Conservative and liberal justices alike questioned during arguments Thursday whether Trump can be disqualified from being president again because of his efforts to undo his loss in the 2020 election to Democrat Joe Biden, ending with the Jan. 6, 2021, attack on the U.S. Capitol.

Their main concern was whether Congress must act before states can invoke a constitutional provision that was adopted after the Civil War to prevent former officeholders who “engaged in insurrection” from holding office again. There also were questions about whether the president is covered by the provision.

In the first ruling of its kind, Colorado’s Supreme Court decided that the provision, Section 3 of the 14th amendment, could be applied to Trump, who the court found incited the Capitol attack.

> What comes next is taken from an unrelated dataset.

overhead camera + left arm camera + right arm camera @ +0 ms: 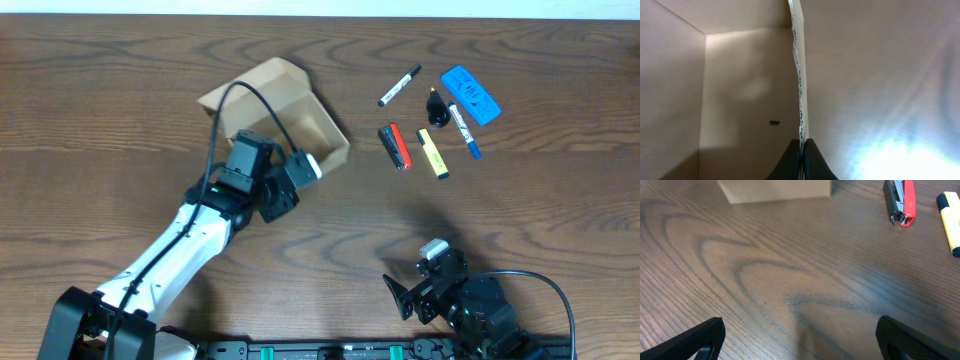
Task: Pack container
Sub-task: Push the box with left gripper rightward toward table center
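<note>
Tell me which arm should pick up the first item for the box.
Right. The left hand is clamped on the wall of the box, so it is busy. The right hand is open and empty, with the stapler and highlighter ahead on its side.

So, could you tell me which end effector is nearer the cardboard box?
Left. The left end effector grips the cardboard box wall; the right end effector sits open, well short of it.

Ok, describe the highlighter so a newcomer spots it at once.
Start at the open cardboard box left of centre. Look right of it, past the red stapler: the highlighter lies just beyond, slanted. It is the only yellow item in view.
</note>
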Action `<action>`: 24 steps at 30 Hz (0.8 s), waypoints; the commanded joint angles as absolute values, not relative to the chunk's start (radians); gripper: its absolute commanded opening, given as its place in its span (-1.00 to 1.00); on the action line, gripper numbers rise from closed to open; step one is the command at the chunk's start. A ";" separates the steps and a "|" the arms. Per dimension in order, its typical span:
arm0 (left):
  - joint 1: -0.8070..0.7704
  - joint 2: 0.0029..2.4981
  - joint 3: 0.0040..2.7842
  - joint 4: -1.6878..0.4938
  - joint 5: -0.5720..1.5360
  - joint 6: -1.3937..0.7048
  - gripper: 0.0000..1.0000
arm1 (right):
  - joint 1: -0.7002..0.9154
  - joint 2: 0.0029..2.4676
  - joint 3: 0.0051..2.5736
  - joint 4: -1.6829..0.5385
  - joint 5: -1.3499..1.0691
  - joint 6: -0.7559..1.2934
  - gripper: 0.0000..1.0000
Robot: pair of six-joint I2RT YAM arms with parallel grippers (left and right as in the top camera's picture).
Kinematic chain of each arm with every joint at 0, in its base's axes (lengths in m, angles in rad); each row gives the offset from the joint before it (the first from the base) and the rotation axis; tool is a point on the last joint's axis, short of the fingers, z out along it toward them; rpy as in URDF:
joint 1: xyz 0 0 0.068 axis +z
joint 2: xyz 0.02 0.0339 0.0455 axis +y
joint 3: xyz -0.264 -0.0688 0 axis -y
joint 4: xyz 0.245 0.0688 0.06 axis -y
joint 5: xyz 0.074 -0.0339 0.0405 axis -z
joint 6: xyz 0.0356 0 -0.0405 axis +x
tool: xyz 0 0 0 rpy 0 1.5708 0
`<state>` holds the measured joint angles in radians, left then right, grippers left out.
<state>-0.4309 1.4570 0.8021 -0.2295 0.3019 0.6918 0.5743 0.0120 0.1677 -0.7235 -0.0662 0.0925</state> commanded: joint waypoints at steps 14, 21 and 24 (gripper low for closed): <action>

But on a Supreme Court that prefers to avoid cases in which it is the final arbiter of a political dispute, the justices appeared to be searching for a consensus ruling and the issue of congressional action seemed to draw the most support.

Justice Elena Kagan was among several justices who wanted to know “why a single state should decide who gets to be president of the United States.”

Eight of the nine justices suggested that they were open to at least some of the arguments made by Jonathan Mitchell, Trump’s lawyer at the Supreme Court. Trump could win his case if the court finds just one of those arguments persuasive.

Justice Sonia Sotomayor sounded most skeptical of Mitchell’s arguments, though she too might not vote to uphold the Colorado ruling that found that Trump “engaged in insurrection” and is ineligible to be president.

In another sign of trouble for the Colorado voters who sued to remove Trump from the ballot, the justices spent little time talking about whether Trump actually “engaged in insurrection” following the 2020 election.

Lawyer Jason Murray, representing the voters, pressed the point that Trump incited the Capitol attack to prevent the peaceful handover of power “for the first time in history.”

Mitchell argued that the Capitol riot was not an insurrection and, even if it was, Trump did not directly participate.

Trump, speaking to reporters after the proceedings, called the Supreme Court argument “a beautiful thing to watch in many respects,” even as he complained about the case being brought in the first place.

“I hope that democracy in this country will continue,” he told reporters at his Mar-a-Lago club in Florida.